▶ Assigned task: Transcribe the data below verbatim from the line with "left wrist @" to the line with "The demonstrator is". Include both of those lines.

▶ Recorded data:
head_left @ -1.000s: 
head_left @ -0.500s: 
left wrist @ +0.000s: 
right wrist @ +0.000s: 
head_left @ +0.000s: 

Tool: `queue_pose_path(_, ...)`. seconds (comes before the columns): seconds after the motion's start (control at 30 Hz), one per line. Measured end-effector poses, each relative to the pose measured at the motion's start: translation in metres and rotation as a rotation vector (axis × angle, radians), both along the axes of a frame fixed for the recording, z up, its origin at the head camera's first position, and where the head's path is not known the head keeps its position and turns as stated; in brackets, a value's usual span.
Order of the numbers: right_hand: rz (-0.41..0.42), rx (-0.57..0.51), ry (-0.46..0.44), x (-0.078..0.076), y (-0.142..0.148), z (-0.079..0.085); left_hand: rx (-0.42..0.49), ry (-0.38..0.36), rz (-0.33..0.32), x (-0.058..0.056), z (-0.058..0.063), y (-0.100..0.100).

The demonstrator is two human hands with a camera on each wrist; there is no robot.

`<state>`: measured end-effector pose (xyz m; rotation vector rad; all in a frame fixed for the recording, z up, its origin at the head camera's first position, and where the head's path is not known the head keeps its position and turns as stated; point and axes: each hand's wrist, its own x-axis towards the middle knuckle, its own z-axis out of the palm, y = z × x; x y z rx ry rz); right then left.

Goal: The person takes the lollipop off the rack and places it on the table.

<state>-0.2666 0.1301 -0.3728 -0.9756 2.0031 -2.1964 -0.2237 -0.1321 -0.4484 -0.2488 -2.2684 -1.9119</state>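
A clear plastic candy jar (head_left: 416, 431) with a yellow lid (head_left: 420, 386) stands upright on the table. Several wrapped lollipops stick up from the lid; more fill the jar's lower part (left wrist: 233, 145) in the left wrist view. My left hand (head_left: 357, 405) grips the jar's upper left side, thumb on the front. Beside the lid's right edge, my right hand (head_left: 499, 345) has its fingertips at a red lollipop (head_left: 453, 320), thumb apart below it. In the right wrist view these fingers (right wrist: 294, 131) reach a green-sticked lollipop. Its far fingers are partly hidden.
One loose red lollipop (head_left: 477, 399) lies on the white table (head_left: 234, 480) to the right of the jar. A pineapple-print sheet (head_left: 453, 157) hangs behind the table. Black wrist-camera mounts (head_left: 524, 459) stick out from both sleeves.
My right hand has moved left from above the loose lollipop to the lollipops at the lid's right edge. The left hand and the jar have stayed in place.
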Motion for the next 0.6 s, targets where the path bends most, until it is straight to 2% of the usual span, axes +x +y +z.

▶ Task response:
left wrist @ +0.000s: 
right wrist @ +0.000s: 
head_left @ +0.000s: 

Tool: `queue_pose_path(_, ...)`. seconds (comes before the columns): seconds after the motion's start (control at 30 Hz), one per line. Measured end-effector poses, each relative to the pose measured at the motion's start: translation in metres and rotation as a rotation vector (axis × angle, radians), both along the axes of a frame fixed for the recording, z up, its origin at the head camera's first position, and where the head's path is not known the head keeps its position and turns as stated; in brackets, a value's usual span.
Order of the numbers: right_hand: rz (-0.41..0.42), rx (-0.57..0.51), ry (-0.46..0.44), x (-0.078..0.076), y (-0.142..0.148), z (-0.079..0.085); left_hand: rx (-0.42..0.49), ry (-0.38..0.36), rz (-0.33..0.32), x (-0.058..0.056), z (-0.058..0.063), y (-0.100..0.100).

The demonstrator is two human hands with a camera on each wrist; there is no robot.

This output completes the exercise.